§ **TASK OBJECTIVE**
Your task is to copy the stretch of lines in the records below that begins with the line containing "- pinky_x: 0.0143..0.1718" and ends with the line containing "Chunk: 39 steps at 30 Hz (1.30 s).", exactly as written, with nothing added.

↓↓↓

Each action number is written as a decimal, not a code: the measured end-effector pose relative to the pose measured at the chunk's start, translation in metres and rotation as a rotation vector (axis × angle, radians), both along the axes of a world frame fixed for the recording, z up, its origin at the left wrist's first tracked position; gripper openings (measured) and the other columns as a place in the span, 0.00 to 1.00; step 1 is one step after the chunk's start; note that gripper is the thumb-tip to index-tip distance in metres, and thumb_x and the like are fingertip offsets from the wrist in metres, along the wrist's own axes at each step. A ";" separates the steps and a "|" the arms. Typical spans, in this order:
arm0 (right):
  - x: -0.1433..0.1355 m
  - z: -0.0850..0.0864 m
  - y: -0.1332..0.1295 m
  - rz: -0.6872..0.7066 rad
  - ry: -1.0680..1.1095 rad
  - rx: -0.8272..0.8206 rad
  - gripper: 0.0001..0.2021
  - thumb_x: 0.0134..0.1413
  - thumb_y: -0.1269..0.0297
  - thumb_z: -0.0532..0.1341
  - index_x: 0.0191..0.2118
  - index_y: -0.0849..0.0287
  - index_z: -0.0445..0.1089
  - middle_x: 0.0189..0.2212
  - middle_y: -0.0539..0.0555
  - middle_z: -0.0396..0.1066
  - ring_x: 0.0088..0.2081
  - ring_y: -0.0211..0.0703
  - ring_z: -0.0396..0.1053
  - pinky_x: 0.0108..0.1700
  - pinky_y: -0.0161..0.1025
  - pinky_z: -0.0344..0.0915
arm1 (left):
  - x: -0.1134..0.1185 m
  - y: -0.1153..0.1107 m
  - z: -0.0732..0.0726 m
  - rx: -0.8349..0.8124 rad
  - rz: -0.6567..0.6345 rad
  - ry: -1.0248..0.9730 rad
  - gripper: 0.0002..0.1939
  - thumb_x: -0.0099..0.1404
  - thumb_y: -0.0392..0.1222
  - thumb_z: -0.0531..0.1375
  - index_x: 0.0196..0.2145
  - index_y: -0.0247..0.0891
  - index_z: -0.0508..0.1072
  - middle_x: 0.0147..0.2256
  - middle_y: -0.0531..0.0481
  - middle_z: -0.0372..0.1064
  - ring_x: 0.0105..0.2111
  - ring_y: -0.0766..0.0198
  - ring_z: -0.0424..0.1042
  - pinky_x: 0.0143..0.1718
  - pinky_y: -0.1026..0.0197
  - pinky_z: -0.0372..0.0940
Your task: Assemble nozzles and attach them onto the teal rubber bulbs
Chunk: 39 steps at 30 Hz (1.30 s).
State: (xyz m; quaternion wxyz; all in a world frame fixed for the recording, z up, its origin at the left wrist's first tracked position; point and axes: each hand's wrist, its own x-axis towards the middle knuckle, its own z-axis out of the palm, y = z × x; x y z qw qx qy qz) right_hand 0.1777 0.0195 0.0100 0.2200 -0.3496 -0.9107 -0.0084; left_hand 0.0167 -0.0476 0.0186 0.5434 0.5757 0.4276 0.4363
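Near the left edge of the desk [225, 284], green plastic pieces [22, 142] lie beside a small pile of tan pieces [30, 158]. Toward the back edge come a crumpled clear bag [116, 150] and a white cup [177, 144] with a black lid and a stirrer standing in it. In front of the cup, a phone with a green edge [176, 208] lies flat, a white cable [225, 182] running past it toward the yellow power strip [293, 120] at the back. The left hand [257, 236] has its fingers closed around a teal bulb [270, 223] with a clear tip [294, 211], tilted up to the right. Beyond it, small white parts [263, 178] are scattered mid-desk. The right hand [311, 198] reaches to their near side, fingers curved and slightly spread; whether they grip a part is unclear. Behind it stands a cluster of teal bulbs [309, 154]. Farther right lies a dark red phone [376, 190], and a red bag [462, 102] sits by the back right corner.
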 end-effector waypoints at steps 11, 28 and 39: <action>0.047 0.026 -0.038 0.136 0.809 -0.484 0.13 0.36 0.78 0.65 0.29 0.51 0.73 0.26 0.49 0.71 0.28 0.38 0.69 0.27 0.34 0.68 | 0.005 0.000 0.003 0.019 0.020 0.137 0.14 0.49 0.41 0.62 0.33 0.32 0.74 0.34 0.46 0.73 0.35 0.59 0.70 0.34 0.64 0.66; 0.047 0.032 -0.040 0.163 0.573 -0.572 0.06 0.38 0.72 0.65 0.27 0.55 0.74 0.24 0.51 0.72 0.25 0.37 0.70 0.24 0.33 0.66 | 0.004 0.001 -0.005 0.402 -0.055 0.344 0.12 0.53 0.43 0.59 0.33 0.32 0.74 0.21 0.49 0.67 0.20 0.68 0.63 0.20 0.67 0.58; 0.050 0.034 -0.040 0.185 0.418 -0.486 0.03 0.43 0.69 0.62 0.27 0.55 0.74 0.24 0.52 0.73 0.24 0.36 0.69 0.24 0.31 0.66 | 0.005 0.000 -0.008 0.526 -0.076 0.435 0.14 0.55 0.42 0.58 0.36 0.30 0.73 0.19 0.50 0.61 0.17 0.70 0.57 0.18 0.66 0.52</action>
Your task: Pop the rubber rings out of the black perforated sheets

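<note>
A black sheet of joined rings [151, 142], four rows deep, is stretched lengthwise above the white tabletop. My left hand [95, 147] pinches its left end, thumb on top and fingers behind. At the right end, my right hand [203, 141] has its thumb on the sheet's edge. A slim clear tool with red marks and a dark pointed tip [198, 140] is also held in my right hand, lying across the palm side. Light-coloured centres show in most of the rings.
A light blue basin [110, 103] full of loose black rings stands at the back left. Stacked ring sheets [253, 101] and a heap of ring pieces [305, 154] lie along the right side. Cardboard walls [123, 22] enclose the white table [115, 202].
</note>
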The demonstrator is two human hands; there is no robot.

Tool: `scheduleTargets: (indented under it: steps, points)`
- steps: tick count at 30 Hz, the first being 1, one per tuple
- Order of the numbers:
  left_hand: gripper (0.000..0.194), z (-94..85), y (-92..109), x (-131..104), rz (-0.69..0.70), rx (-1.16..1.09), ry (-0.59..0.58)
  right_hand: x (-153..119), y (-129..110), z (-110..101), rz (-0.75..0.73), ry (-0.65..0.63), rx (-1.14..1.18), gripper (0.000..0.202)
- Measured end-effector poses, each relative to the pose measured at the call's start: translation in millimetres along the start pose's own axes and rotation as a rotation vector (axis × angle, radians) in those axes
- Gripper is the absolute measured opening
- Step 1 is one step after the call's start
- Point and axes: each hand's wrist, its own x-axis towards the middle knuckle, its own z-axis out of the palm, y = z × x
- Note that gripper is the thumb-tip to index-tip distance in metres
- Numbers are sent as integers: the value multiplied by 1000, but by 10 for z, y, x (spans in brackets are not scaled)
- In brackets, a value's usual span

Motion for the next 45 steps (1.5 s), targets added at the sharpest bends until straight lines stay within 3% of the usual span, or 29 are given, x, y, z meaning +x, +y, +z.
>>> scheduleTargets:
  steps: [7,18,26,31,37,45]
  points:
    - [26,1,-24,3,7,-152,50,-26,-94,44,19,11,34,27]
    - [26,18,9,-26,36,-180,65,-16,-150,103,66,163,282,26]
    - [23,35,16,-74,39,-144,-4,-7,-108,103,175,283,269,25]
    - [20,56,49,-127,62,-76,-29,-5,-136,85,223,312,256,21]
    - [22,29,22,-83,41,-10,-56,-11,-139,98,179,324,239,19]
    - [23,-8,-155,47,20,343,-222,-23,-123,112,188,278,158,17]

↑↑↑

§ **FINAL ANSWER**
  - pinky_x: 0.0143..0.1718
  - pinky_y: -0.1026..0.0197
  - pinky_z: -0.0372..0.0940
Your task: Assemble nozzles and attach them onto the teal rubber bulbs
Chunk: 39 steps at 30 Hz (1.30 s).

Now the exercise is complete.